The funding shortage has been compounded by a significant reduction in contributions from international donors, including the United States, UNICEF’s largest donor. On the first day of President Donald Trump’s return to the White House in January, the U.S. imposed a 90-day pause on all foreign aid, followed by orders halting many programs of the U.S. Agency for International Development (USAID) worldwide. These actions have disrupted the delivery of lifesaving food and medical aid, creating chaos in global humanitarian relief efforts.

In Ethiopia, the funding cuts have also impacted health programs providing nutrition and malaria care for pregnant women and children. According to UNICEF, 23 mobile health clinics in the Afar region have been forced to cease operations, leaving only seven clinics functional. This reduction in services has further strained an already fragile healthcare system, putting countless lives at risk.

UNICEF’s warning comes amid a growing global malnutrition crisis, particularly in conflict-affected regions like Ethiopia and Nigeria, where food insecurity and displacement have left millions of children vulnerable. Severe acute malnutrition, if left untreated, can lead to stunted growth, developmental delays, and even death. RUTF, a high-energy peanut-based paste, is a critical intervention that has proven effective in saving the lives of malnourished children.

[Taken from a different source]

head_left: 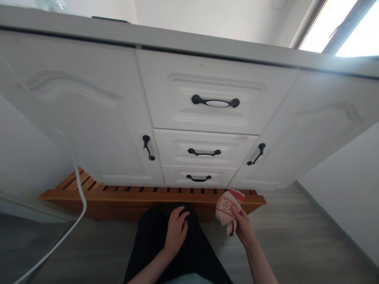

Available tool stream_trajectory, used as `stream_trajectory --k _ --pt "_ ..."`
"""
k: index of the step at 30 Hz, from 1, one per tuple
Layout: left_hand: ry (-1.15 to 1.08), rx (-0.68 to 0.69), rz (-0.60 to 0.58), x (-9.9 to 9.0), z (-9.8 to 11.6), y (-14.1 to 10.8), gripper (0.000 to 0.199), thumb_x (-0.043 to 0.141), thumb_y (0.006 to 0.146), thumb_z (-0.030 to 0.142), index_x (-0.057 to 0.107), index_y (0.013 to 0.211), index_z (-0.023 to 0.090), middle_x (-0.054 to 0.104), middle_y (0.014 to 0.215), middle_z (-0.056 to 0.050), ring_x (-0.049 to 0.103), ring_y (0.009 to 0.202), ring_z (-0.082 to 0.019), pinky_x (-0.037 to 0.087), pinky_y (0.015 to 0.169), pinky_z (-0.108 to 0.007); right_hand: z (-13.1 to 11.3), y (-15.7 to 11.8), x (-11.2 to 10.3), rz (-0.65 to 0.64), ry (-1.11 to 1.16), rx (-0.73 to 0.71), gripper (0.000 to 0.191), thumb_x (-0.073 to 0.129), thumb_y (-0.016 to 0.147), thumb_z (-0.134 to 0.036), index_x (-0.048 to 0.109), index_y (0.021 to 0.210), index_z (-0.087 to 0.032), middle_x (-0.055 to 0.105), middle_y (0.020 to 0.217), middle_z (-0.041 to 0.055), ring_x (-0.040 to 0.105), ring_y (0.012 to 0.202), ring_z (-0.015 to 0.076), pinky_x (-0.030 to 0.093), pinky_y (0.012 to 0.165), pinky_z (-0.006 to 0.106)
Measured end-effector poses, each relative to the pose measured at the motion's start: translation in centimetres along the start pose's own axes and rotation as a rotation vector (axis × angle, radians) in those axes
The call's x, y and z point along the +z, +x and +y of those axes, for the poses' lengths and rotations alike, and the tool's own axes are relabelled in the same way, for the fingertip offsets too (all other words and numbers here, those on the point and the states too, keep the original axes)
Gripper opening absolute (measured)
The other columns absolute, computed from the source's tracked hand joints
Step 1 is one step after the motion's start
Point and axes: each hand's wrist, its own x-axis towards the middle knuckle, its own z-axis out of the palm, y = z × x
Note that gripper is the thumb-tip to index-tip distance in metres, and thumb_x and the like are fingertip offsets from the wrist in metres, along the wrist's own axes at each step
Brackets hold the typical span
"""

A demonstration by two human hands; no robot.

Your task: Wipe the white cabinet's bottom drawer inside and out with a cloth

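Note:
My right hand (244, 228) is closed on a pink and white cloth (225, 210) with red markings, gripping it by its right side. The bunched cloth overlaps the right end of a low slatted wooden bench (124, 196) in view; whether it touches the wood I cannot tell. Resting on my dark-trousered knee, my left hand (177, 228) holds nothing, its fingers loosely stretched out and slightly apart. Beyond the bench stands a white cabinet (174, 114) with drawers in the middle and a door on each side.
Black handles stick out from the cabinet, among them the top drawer handle (216, 101). A white cable (81, 193) hangs down at the left to the floor. The countertop (207, 41) runs across above, with a window (349, 31) at upper right. Grey wood-look floor (308, 236) lies below.

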Motion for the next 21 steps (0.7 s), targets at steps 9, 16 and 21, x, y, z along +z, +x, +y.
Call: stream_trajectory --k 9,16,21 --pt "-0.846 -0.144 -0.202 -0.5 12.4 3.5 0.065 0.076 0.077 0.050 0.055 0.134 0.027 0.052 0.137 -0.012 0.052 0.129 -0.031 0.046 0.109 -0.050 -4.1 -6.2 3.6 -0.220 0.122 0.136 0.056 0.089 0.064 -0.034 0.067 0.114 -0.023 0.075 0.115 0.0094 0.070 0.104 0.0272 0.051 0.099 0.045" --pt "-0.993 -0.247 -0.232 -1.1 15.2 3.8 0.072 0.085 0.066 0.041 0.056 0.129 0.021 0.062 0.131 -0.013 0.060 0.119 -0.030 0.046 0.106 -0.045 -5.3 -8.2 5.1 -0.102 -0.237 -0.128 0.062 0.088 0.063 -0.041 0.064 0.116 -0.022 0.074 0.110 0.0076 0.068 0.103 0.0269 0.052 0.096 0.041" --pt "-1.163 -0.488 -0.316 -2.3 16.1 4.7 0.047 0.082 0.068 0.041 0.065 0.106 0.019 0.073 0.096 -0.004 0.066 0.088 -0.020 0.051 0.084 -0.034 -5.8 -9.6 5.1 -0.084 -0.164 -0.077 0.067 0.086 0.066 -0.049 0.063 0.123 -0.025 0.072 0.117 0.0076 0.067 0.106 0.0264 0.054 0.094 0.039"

The agency has called on the international community to urgently increase funding to address the shortfall and prevent a humanitarian catastrophe. “We need immediate support to ensure that these children receive the lifesaving treatment they need,” Van der Heijden said. “The consequences of inaction are unthinkable.”

As the funding crisis deepens, the plight of 1.3 million malnourished children hangs in the balance. UNICEF’s appeal underscores the urgent need for global solidarity and action to safeguard the lives and futures of the world’s most vulnerable children. Without immediate intervention, the funding shortfall could have devastating and irreversible consequences for millions of families already living on the brink of survival.